Connectionist Temporal Classification (CTC) decoding algorithms are implemented as python scripts. A minimalistic Language Model (LM) is used.
- Best Path Decoding: takes best label per time-step, then removes repeated labels and blanks from this path. File:
BestPath.py
[1] - Prefix Search Decoding: best-first search through tree of labellings. File:
PrefixSearch.py
[1] - Beam Search Decoding: iteratively searches for best labelling, uses a character-level LM. File:
BeamSearch.py
[2] - Token Passing: searches for most probable word sequence, words are restricted to the words from a dictionary. Can be extended to use a word-level LM. File:
TokenPassing.py
[1]
python main.py
Expected results:
=====Mini example=====
TARGET : "a"
BEST PATH : ""
PREFIX SEARCH: "a"
BEAM SEARCH : "a"
TOKEN : "a"
=====Real example=====
TARGET : "the fake friend of the family, like the"

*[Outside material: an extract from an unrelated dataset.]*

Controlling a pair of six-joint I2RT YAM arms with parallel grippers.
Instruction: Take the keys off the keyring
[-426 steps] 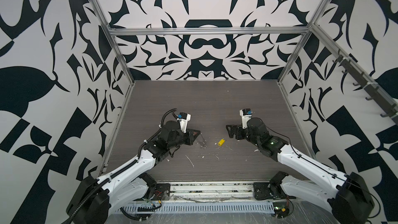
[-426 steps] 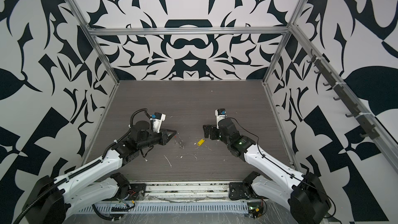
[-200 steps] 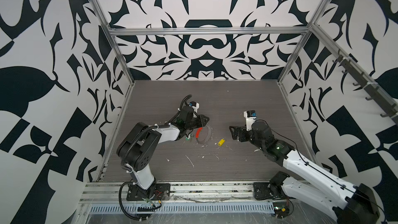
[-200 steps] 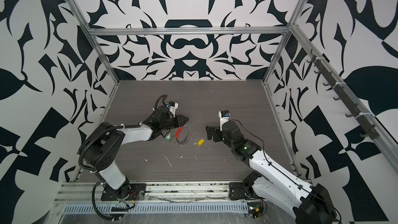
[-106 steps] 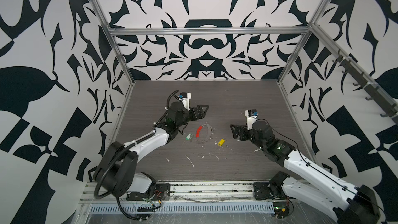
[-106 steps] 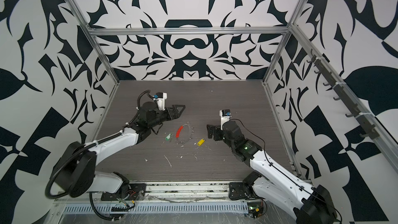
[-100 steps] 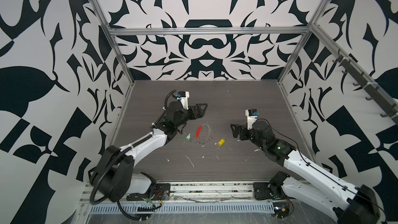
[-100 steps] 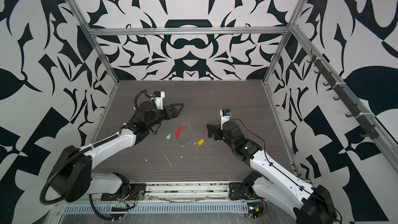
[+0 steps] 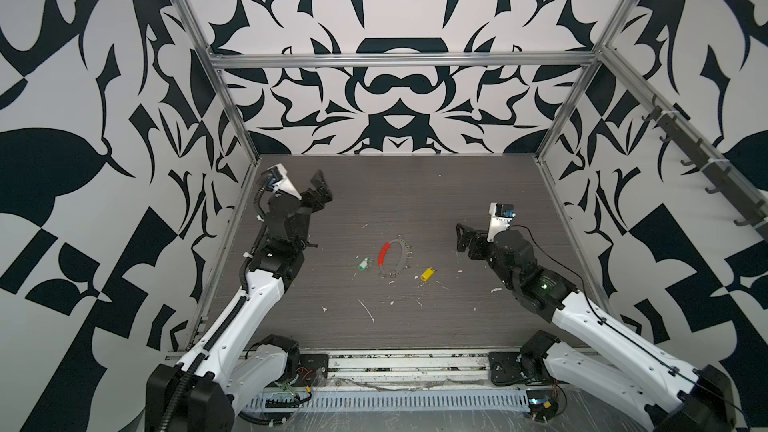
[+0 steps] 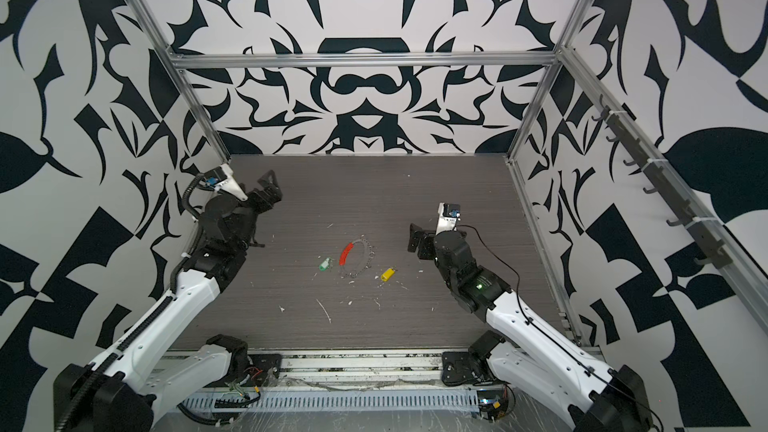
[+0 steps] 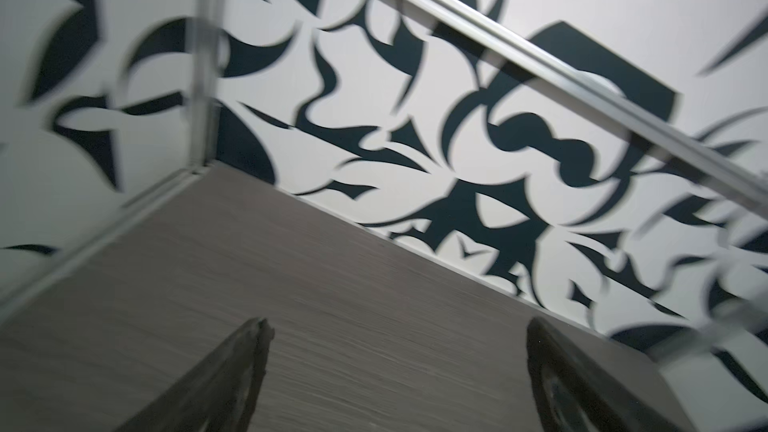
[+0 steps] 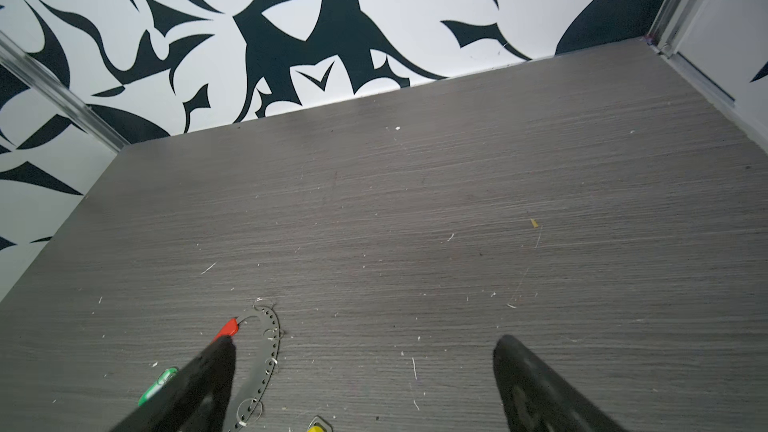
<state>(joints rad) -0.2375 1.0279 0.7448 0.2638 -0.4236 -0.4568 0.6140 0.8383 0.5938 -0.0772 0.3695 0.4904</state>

BEST PATH : "the fak friend of the fomly hae tC"
PREFIX SEARCH : "the fak friend of the fomcly hae tC"
BEAM SEARCH : "the fak friend of the fomcly hae tC"
BEAM SEARCH LM: "the fake friend of the family, lie th"
TOKEN : "the fake friend of the family fake the"
- data/rnnOutput.csv: output of RNN layer (softmax not yet applied), which contains 100 time-steps and 80 label scores per time-step
- data/corpus.txt: the text from which the language model is generated. In this case it is just the scrambled ground-truth text.
These python scripts are intended for tests and experiments. For productive use I implemented the functions in C++ (for performance reasons) and then added them to TensorFlow as custom ops.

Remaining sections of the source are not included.